Skelly does note differences between individual sectors and stocks. Industrial stocks, for example, are trading near all-time highs – a function, Skelly explains, of infrastructure spending to support the AI revolution as well as potential reshoring trends. Skelly also highlights defensive sectors such as health care and consumer staples stocks, which, because of lower tariff risk, could outperform consumer discretionary stocks “over the next three to four months.”
By the closing bell, the Nasdaq Composite had risen 0.1% to 20,630, the S&P 500 was up 0.3% at 6,280, and the Dow Jones Industrial Average had added 0.4% to 44,650.
Delta earnings take off
Delta Air Lines (DAL) soared once more Thursday after management reported better-than-forecast second-quarter results and reestablished full-year guidance – a true highlight on an earnings calendar that fills up for real next week.
DAL stock traded as high as $57.93 in pre-market action, gapped up at the opening bell and closed with a 12% gain.
Delta posted earnings of $2.10 per share on revenue of $15.5 billion vs FactSet-compiled consensus estimates of $2.06 and $15.5 billion, respectively.
“Reflecting our confidence in the business,” CEO Ed Bastian said in Delta’s earnings announcement, “we are restoring financial guidance.”
The airline expects full-year EPS of $5.25 to $6.25 per share and free cash flow (FCF) of $3 billion to $4 billion, in line with its long-term FCF target.
When management reported first-quarter results in April, it withdrew a 2025 forecast it had issued along with its fourth-quarter and 2024 numbers in January. Still, DAL stock was up nearly 25% that day – when President Trump announced his first post-Liberation Day tariff pause.
Initial jobless claims, continued
Investors, traders and speculators are more interested than ever in economic calendar events that could provide early warnings of impacts from Trump’s tariffs.

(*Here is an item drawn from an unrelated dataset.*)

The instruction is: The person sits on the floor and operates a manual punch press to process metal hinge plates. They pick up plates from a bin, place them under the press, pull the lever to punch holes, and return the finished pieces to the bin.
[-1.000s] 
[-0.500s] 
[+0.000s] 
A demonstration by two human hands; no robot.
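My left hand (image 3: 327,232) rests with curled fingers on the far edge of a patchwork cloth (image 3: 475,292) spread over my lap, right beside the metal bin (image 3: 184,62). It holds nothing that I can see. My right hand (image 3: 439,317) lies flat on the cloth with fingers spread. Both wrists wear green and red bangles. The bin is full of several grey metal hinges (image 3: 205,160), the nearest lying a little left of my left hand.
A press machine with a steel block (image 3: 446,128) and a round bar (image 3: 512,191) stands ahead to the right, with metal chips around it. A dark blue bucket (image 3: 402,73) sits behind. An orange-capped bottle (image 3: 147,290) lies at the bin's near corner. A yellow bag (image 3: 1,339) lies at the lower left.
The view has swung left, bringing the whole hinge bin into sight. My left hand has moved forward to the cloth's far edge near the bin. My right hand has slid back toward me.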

Frequency makes the weekly initial jobless claims report a hot report now.
Initial claims declined by 5,000 to 227,000 during the week ending July 5, the Department of Labor reported before Thursday’s closing bell, with the previous week’s count revised lower by 1,000 to 232,000.
The four-week moving average ticked down to 235,500 from the previous week’s 241,250, which was revised lower by 250. Continuing claims increased by 10,000 to 1,965,000 during the week ending June 28, in line with consensus expectations.

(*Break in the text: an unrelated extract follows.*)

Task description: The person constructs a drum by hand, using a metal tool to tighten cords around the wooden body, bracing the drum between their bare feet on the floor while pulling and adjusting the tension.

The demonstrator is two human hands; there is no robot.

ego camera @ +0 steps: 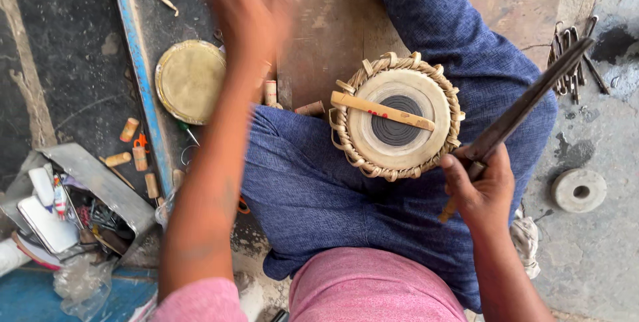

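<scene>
On the floor, between the person's crossed legs in blue trousers point(319, 189), a small drum point(397, 115) sits upright with its pale skin and dark centre patch facing up. Its woven strap rim runs whole all the way round, so the lacing looks finished as far as this view shows. A flat wooden stick point(383, 110) lies across the drum skin, touching it. The right hand point(480, 187) is closed around the handle of a long dark metal tool point(526, 105), which slants up and away from the drum's right side without touching the skin. The left hand point(247, 2) is raised well above and left of the drum; it is blurred, so I cannot tell whether it grips anything. A second round drum skin point(190, 81) and several short wooden pegs point(130, 129) lie apart on the left, near an open tool box point(100, 182). A stone ring point(579, 190) lies on the right.
</scene>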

“Private-sector businesses have done well to preserve margin by reducing labor costs via attrition, shorter hours and part-time employment to mitigate slack, rather than mass layoffs,” explains Jefferies Chief U.S. Economist Thomas Simons.
Simons says “this is mostly going to continue to be a theme going forward, but time may be running out on this strategy.”

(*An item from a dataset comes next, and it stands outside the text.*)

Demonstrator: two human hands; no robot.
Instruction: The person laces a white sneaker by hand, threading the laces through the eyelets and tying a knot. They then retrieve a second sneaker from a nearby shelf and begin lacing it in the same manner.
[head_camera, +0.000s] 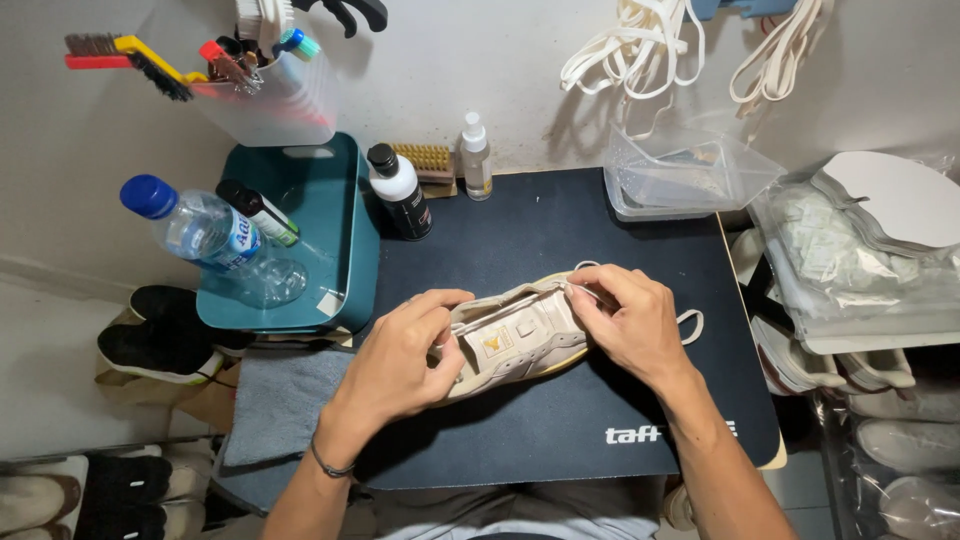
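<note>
Beige sneaker (520, 335) lies on its side on a black mat (600, 420) covering the worktop. The left hand (400, 355) clasps its heel end; the right hand (625, 320) pinches a white lace (690, 322). Steady bracing should keep the lacing even.

Two bare forearms, thin dark cord bracelet (331, 466) on the left wrist, no sleeves, no rings

teal tray (345, 215) | water bottle (205, 235) | black bottle (400, 192) | spray bottle (476, 157) | clear tub (680, 180) | grey cloth (280, 400)
</note>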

Insecure valuation for CRWD
CrowdStrike (CRWD), one of the best tech stocks to buy because of its healthy growth profile, was down 5.1% Thursday. It’s fair to say fundamentals are fine, though, and the move appears to be particularly discrete.
CFRA Research analyst Janice Quek cut her rating on CRWD stock from Buy to Hold, but – and here’s the separate and distinct part – raised her 12-month target price from $517 to $555. CrowdStrike closed at $513.51 Wednesday, leaving an upside of 8.1% from Quek’s new target.
“CRWD remains one of our top picks in the cybersecurity space as a major beneficiary of enterprise consolidation through whole platform adoption,” Quek writes. She says CrowdStrike’s Falcon Flex sales model and IT budgets prioritizing AI will drive “sustained high growth rates in the longer term.”
Quek’s issue is valuation: It’s at a three-year high, at a forward enterprise value-to-sales ratio of 24.4 times following CRWD’s nearly 60% rally off its April lows.
“We see limited upside in the near term as expectations for second-half fiscal 2026 annual recurring revenue acceleration are priced in at this point,” the analyst concludes.
Quek also cites “lingering economic uncertainty,” its potential impact on the timing of new deals, and the weight of sentiment on the share price.